On Tue, 12 Sep 2023, Reinette Chatre wrote:
On 9/11/2023 4:19 AM, Ilpo Järvinen wrote:
5% difference upper bound for success is a bit on the low side for the
"a bit on the low side" is very vague.
The commit that introduced that 5% bound plainly admitted it's "randomly chosen value". At least that wasn't vague, I guess. :-)
So what I'm trying to do here is to have "randomly chosen value" replaced with a value that seems to work well enough based on measurements on a large set of platforms.
Personally, I don't care much about this, I can just ignore the failures due to outliers (and also reports about failing MBA/MBM test if somebody ever sends one to me), but if I'd be one running automated tests it would be annoying to have a problem like this unaddressed.
MBA and MBM tests. Some platforms produce outliers that are slightly above that, typically 6-7%.
Relaxing the MBA/MBM success bound to 8% removes most of the failures due those frequent outliers.

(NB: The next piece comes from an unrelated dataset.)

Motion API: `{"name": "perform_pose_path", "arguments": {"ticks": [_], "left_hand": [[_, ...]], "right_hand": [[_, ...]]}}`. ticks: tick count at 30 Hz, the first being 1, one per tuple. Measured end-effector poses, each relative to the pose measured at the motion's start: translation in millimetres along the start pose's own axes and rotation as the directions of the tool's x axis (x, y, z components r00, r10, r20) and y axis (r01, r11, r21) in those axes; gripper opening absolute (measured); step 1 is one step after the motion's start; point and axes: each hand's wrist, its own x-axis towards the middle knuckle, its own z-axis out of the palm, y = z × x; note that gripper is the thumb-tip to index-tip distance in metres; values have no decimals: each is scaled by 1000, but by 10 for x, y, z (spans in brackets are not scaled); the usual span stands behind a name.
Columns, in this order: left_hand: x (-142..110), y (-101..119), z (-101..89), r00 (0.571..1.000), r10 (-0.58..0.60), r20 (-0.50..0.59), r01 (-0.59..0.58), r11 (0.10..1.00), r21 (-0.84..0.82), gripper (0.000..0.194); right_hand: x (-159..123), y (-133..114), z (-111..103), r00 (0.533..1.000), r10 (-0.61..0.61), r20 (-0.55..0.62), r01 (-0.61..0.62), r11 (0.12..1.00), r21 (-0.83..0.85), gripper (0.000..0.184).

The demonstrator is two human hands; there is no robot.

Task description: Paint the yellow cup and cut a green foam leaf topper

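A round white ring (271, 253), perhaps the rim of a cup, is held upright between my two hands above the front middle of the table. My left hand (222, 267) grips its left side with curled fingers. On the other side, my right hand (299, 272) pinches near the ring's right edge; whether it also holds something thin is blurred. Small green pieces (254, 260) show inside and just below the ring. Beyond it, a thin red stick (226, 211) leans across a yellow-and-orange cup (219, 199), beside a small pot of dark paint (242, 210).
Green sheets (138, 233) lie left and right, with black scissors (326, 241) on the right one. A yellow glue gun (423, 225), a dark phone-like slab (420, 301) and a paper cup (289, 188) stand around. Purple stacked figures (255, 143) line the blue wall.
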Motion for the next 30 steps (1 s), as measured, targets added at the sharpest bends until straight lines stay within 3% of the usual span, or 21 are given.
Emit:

This description needs more context on what issue is being solved here. What does the % difference represent? How was new percentage determined?
Did you investigate why there are differences between platforms? From what I understand these tests measure memory bandwidth using perf and resctrl and then compare the difference. Are there interesting things about the platforms on which the difference is higher than 5%?
Not really I think. The number just isn't that stable to always remain below 5% (even if it usually does).
Only systematic thing I've come across is that if I play with the read pattern for defeating the hw prefetcher (you've seen a patch earlier and it will be among the series I'll send after this one), it has an impact which looks more systematic across all MBM/MBA tests. But it's not what I'm trying now address with this patch.
Could those be systems with multiple sockets (and thus multiple PMUs that need to be setup, reset, and read)? Can the reading of the counters be improved instead of relaxing the success criteria? A quick comparison between get_mem_bw_imc() and get_mem_bw_resctrl() makes me think that a difference is not surprising ... note how the PMU counters are started and reset (potentially on multiple sockets) at every iteration while the resctrl counters keep rolling and new values are just subtracted from previous.
Perhaps, I can try to look into it (add to my todo list so I won't forget). But in the meantime, this new value is picked using a criteria that looks better than "randomly chosen value". If I ever manage to address the outliers, the bound could be lowered again.
I'll update the changelog to explain things better.